The Evolution of Position Encoding in the Transformer
After Transformer(Vaswani et al. 2023) was introduced, it become the default components in the Deep Learning. It has several components, one of the most important (and most confused for me) was Position Encoding. However the original position encoding methods has several limit, several different methods was proposed later to improve the perform of position encoding in the transformer. In the article, we will explore different methods of position encoding, and extend to the image and video position encoding. But before that, let’s prepare some mathematic background to help us better understand the concepts.
1 Preliminary
1.1 \(\sin\) and \(\cos\) function
\(\sin\) and \(\cos\) function are two most basic periodic functions that we learned in high school. Both \(\sin\) and \(\cos\) function are periodic with period \(2\pi\): \[ \sin(\theta + 2\pi) = \sin \theta , \quad \cos(\theta + 2\pi) = \cos \theta \] The phase-shift(addition) formula for the \(\sin\) and \(\cos\) function is: \[ \begin{split} & \sin (\theta + \Delta ) = \sin \theta \cos \Delta + \cos \theta \sin \Delta \\ & \cos(\theta + \Delta) = \cos\theta\cos\Delta - \sin\theta\sin\Delta \end{split} \]

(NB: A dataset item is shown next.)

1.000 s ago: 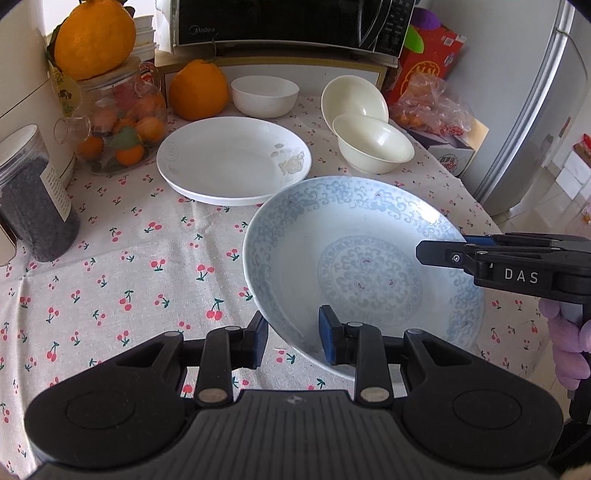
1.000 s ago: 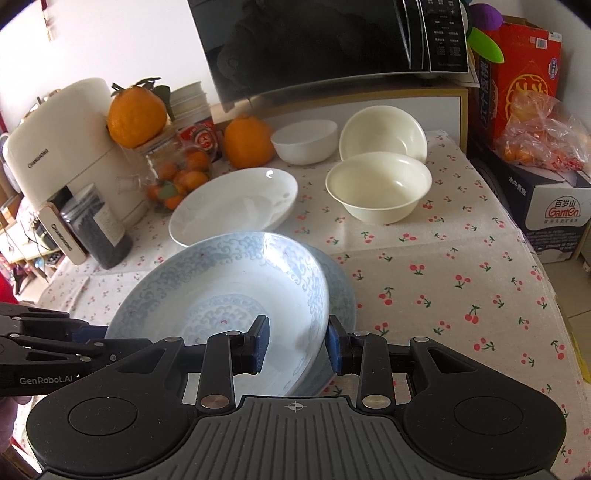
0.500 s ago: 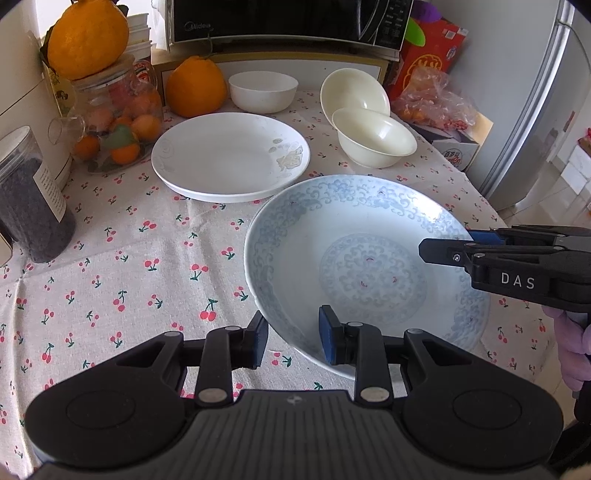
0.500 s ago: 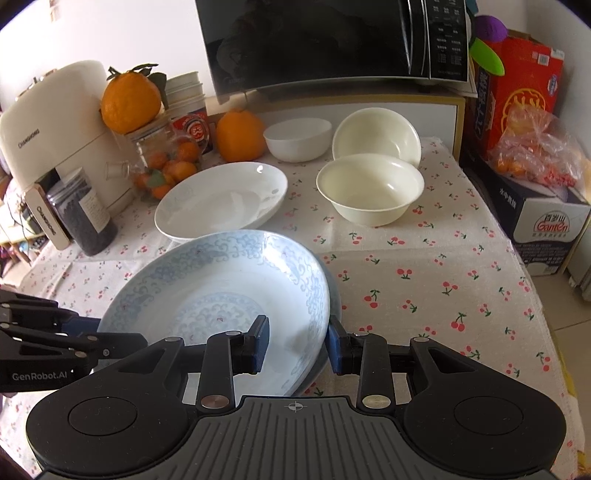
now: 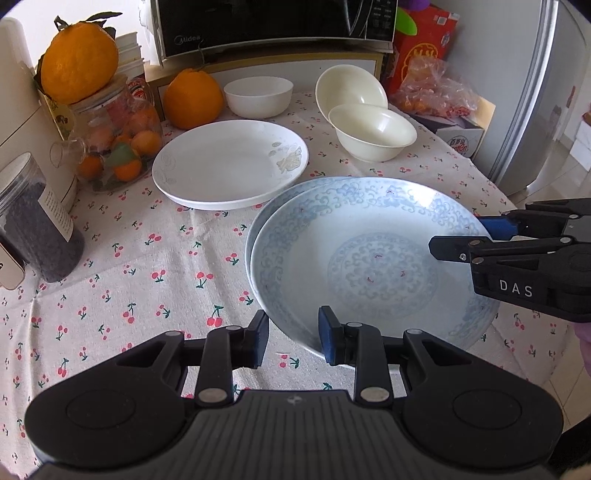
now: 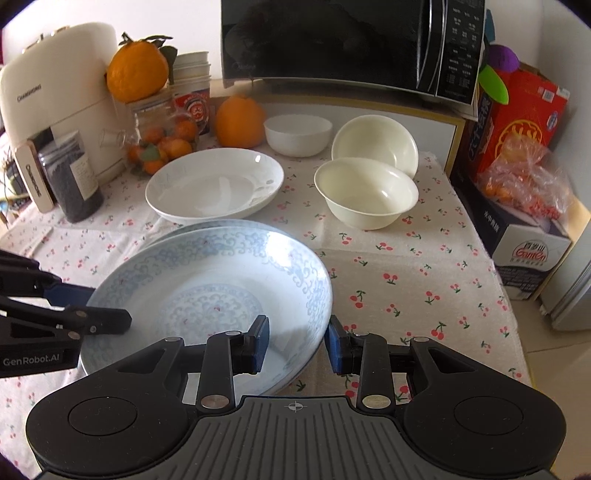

We can view those as functions of a real variable \(t\), than, \(\sin t\) and \(\cos t\) are smooth oscillating waves. A general 1D wave can be written as: \[ A \cos (\omega t + \phi) \] where: - \(A\) is amplitude: max / min value - \(\omega\) is frequency: how many cycles per unit time. - \(\phi\) is phase shift: horizontal shift
Here is the plot with different value of \(\omega\):
As we can see in the Figure 1, with larger values of \(\omega\), the \(\cos\) function oscillates more rapidly, while smaller values of \(\omega\) produce slower, less frequent oscillations.
import numpy as np
import seaborn as sns
import matplotlib.pyplot as plt
import pandas as pd
# Prepare data
t = np.linspace(0, 10, 2000)
omegas = [0.1, 1, 2]
data = []
for w in omegas:
data.append(pd.DataFrame({"t": t, "value": np.cos(w * t), "omega": str(w)}))
df = pd.concat(data)
# Plot
sns.set_theme(style="whitegrid")
plt.figure(figsize=(10, 5))
sns.lineplot(data=df, x="t", y="value", hue="omega")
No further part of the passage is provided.